From the June 2019 Issue of ShowSight. Click to subscribe. Pictured above: Most of the dogs that appeared on Training Dogs the Woodhouse Way were purebreds. Photos courtesy of No Bad Dogs: The Woodhouse Way by Barbara Woodhouse.
This is the third article in a series that considers America’s preference for purebred dogs through the pages of a single book. This month’s literary source is No Bad Dogs: The Woodhouse Way, published in 1982.
When the American Kennel Club Centennial Dog Show and Obedience Trial was held in Philadelphia in 1984, the purebred dog’s appeal in the U.S. was on the rise. Families enthusiastically embraced the predictability of the pedigreed dog and understood the value of having a faithful friend that was also well-behaved. Puppies typically received basic obedience training and many adult dogs were offered a chance to earn CD, CDX and UD titles. In the 1980’s, having a title on both ends of a dog’s registered name became a goal for many. In fact, the sport of Obedience was so popular that one English dog trainer became a best-selling author and a television sensation throughout the English-speaking world.
The (Inexperienced) Owner
By the time No Bad Dogs: The Woodhouse Way was published in the U.S. in 1982, Barbara Woodhouse had reportedly trained over 17,000 dogs through the weekend courses she offered in Wiltshire, South West England. Surly and self-assured, the lady’s prodigious success was due, in part, to her wonderful way with dogs (often at the expenses of the owners’ feelings). As viewers of her syndicated television series Training Dogs the Woodhouse Way came to learn, Mrs. Woodhouse didn’t suffer fools kindly. “There is no such thing as a difficult dog, only an inexperienced owner,” she asserts in her book. “Many owners are far too unimaginative in their characters ever to achieve this standard of intelligence in their dogs.” Mrs. Woodhouse notes that a lack of imagination isn’t the only reason people sought her out for dog training. As the lady writes, “My casebook is full of dog owners of every description. Oversentimental owners, owners in need themselves of immediate psychiatric help, owners who never should be owners, owners who have problems but who respond immediately to help given and whose lives are thereby changed for the better.” The methods developed by Mrs. Woodhouse proved ideal for television audiences, largely because the majority of her students proved a quick study in the transformative nature of the human-canine connection.

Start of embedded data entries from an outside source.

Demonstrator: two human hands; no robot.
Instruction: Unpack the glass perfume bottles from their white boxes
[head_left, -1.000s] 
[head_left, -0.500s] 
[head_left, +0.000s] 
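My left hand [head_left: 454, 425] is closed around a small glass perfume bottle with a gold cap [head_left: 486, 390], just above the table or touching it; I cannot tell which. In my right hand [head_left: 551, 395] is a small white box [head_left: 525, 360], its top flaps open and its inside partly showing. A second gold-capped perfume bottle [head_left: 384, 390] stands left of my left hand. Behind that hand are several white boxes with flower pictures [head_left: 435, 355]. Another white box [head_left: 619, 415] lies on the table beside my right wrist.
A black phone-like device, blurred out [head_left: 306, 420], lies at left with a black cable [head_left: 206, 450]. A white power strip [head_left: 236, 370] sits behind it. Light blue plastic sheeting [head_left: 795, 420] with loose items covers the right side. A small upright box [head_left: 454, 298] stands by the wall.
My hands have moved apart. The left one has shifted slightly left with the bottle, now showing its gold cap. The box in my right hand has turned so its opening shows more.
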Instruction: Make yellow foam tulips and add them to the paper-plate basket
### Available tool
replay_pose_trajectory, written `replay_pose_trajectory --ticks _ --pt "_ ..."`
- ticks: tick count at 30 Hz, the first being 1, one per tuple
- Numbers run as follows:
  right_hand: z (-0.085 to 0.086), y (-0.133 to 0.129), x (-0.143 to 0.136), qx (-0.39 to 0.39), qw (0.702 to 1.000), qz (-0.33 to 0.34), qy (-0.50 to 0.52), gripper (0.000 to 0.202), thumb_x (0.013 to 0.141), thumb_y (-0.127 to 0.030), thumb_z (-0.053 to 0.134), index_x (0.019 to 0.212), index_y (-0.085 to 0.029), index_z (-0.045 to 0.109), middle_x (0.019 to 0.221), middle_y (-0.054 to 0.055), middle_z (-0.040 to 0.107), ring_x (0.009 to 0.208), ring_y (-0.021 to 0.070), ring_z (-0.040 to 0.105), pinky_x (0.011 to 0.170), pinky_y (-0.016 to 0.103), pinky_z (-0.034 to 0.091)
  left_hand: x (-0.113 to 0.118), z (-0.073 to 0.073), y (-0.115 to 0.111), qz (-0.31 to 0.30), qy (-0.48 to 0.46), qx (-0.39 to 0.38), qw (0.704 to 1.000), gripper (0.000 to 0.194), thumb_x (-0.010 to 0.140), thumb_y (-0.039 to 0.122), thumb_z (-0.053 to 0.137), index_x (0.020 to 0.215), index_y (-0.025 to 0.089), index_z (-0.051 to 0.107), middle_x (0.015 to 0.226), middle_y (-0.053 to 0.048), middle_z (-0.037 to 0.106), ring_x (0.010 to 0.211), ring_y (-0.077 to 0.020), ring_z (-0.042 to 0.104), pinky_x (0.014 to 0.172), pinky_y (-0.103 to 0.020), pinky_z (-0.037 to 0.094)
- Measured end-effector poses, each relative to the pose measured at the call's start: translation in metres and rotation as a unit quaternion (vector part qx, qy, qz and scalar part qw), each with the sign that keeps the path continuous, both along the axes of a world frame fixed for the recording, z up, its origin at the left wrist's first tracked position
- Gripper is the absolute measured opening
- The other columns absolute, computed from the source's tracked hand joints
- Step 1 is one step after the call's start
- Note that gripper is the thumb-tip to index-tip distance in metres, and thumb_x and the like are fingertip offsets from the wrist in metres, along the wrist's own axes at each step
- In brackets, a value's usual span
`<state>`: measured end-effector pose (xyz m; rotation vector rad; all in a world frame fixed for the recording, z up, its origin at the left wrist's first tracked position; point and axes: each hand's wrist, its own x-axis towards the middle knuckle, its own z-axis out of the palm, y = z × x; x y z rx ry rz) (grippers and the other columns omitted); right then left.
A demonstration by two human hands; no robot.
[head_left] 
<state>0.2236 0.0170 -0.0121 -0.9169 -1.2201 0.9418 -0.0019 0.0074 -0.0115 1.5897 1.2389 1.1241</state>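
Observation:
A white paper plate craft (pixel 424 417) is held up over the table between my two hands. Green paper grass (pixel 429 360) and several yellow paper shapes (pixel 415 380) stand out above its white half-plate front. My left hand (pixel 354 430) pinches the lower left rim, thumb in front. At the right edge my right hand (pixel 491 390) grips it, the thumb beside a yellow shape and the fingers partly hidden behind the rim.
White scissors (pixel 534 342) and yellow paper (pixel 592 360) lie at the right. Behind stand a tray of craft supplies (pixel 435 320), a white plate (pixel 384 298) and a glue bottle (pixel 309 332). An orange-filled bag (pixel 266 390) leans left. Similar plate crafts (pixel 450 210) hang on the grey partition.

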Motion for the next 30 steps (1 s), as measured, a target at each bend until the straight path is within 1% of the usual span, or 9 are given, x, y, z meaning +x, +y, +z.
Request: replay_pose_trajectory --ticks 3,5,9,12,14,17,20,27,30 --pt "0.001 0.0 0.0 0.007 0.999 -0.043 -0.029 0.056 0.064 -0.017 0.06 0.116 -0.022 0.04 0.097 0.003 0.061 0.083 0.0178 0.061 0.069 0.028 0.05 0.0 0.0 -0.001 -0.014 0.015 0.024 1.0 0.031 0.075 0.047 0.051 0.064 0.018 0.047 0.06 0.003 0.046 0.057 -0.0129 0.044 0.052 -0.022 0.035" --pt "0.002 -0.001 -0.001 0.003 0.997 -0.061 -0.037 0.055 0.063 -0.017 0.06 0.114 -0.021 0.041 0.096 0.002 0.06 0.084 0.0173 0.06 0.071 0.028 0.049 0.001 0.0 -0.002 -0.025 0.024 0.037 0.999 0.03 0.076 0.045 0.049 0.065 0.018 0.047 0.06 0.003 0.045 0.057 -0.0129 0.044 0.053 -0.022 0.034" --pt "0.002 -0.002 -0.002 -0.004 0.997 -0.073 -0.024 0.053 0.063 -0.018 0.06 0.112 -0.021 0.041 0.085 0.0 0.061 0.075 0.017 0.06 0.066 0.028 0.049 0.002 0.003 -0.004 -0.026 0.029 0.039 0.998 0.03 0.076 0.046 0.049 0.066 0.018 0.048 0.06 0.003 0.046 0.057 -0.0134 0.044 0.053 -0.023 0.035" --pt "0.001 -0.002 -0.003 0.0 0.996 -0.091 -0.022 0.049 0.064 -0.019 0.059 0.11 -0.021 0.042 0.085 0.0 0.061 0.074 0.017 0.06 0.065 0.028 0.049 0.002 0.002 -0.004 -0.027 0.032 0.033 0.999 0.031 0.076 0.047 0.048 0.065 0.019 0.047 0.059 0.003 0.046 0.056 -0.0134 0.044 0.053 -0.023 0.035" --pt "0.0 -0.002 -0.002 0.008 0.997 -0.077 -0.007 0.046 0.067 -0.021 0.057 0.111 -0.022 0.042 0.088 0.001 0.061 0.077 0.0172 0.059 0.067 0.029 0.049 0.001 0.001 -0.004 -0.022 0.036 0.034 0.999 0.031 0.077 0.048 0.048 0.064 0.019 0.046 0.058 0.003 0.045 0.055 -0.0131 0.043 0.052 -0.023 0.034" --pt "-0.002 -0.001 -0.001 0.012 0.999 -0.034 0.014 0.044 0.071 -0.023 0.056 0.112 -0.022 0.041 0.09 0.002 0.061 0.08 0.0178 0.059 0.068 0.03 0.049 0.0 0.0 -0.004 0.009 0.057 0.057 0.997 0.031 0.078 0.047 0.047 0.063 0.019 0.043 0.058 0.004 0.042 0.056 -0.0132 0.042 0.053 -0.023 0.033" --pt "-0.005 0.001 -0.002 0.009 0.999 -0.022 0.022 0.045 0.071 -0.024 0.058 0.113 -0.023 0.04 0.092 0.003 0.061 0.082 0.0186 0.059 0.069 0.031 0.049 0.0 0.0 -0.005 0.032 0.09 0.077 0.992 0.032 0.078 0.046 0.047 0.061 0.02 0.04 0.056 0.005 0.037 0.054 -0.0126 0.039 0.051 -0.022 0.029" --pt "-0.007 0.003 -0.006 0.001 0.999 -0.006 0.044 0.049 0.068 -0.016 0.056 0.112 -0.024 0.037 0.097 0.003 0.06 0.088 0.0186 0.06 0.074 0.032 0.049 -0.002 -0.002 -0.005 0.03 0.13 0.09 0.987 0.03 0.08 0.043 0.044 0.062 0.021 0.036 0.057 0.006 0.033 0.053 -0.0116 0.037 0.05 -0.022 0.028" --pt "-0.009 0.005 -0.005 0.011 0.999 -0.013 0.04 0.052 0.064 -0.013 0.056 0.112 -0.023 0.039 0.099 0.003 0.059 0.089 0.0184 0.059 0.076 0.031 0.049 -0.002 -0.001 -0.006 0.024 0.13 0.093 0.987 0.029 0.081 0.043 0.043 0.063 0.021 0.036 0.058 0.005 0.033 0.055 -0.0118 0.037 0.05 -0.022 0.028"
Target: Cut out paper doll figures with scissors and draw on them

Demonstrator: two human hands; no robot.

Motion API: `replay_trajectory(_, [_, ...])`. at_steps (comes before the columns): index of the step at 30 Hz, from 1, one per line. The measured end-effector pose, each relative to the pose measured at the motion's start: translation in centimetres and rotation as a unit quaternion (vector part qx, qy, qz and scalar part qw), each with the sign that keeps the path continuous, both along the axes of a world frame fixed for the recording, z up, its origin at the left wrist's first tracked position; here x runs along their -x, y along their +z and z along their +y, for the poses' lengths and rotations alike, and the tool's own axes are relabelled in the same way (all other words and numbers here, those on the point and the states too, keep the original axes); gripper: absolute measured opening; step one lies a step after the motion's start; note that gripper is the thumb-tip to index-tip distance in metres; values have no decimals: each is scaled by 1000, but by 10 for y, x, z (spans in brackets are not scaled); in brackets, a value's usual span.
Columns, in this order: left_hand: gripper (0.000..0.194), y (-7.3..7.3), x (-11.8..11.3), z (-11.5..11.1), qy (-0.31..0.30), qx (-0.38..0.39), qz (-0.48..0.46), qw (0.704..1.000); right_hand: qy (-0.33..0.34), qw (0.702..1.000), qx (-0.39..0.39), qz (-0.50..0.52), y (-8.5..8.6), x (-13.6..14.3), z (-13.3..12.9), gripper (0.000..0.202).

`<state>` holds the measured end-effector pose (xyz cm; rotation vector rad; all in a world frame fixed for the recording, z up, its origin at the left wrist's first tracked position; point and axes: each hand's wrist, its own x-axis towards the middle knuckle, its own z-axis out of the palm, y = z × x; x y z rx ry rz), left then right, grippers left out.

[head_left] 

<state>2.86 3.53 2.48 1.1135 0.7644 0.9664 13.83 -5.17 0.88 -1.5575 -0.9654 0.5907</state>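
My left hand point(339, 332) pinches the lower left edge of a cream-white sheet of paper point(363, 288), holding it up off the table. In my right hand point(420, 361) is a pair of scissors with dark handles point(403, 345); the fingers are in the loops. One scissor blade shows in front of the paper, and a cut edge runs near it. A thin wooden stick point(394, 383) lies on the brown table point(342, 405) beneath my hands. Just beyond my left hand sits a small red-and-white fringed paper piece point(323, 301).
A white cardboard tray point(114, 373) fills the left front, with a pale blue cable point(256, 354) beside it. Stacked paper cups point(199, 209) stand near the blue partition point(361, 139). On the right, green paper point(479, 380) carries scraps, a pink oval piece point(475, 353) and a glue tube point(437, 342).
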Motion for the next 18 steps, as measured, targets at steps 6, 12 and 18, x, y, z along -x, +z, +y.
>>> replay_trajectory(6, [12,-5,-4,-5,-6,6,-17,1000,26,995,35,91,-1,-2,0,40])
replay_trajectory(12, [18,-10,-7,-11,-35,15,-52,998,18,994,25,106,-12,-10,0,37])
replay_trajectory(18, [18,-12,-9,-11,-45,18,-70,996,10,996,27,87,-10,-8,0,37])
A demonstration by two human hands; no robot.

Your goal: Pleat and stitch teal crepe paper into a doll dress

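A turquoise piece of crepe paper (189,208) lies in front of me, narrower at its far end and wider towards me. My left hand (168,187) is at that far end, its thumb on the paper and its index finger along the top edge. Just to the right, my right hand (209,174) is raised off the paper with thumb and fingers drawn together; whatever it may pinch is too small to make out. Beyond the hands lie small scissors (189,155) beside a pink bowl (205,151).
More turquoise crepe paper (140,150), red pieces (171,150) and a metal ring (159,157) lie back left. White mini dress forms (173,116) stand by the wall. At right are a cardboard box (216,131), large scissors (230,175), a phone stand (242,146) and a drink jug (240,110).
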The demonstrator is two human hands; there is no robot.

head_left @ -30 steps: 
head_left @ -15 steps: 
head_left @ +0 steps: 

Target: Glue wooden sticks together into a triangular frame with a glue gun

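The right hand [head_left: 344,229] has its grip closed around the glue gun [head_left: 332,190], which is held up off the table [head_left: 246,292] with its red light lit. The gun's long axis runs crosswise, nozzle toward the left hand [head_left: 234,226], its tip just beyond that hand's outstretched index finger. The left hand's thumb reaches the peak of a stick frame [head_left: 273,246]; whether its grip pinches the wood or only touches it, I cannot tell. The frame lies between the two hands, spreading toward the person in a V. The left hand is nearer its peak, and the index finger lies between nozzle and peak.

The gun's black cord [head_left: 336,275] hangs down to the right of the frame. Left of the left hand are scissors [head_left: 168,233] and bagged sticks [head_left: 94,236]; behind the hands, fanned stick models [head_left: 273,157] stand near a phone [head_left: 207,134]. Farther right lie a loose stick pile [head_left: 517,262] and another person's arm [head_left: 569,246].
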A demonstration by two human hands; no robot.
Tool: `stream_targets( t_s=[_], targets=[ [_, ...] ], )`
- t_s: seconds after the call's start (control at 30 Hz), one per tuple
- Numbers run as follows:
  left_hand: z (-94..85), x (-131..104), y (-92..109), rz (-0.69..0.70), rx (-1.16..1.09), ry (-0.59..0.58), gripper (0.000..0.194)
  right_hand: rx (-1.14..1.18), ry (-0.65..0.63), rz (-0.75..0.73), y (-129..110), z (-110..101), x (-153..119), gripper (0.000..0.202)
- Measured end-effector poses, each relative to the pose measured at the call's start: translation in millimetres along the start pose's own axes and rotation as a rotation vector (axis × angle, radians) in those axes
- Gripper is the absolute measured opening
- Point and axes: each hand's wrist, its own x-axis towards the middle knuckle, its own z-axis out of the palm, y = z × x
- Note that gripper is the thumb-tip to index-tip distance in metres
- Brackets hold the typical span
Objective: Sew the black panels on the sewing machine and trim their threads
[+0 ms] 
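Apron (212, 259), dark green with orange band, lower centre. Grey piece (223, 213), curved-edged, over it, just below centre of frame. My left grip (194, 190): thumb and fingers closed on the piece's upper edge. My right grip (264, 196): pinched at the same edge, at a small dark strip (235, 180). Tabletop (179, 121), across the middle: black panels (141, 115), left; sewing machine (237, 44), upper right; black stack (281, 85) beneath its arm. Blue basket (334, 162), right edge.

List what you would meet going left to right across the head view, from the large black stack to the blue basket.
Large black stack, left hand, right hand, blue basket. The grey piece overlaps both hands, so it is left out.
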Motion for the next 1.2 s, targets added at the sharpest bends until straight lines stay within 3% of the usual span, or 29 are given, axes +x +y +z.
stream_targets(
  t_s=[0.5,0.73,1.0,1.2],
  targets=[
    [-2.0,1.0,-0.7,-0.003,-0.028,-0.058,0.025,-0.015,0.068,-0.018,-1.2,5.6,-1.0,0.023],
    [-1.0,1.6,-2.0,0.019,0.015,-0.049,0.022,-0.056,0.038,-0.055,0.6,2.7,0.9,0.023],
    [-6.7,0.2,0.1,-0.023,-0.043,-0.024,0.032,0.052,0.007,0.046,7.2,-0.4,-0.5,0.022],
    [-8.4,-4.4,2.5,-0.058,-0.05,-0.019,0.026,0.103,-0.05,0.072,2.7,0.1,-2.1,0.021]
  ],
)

Pictured to the right: Thanks to her syndicated television show, Barbara Woodhouse became an unlikely celebrity.
According to Mrs. Woodhouse, one of the reasons why people typically come to view their dogs as a problem is simply because they’ve abandoned training too quickly. “Dogs like training if the owners make it exciting enough,” she writes. “The best owners are outgoing, full of fun, yet gentle and loving as well as firm, and if necessary can appear angry if the dog transgresses.” In addition to a lack of commitment, Mrs. Woodhouse notes that a dog can behave badly in response to its owner’s delusion or denial. “The worst cases under the title of ‘phobias’ are those who project their own faults in character makeup onto their dogs,” she reports. “One lady arrived with a tiny Poodle and said the dog had a terrible fear of loud noises, hated water, which the owner said was ‘eerie,’ and would not get onto a bus or a car without terror in its heart.” It didn’t take long for Mrs. Woodhouse to diagnose the root cause of the dog’s neuroses. “The moment the owner stepped out of the car with a subdued husband following in the background I knew where the fault lay,” she flatly states.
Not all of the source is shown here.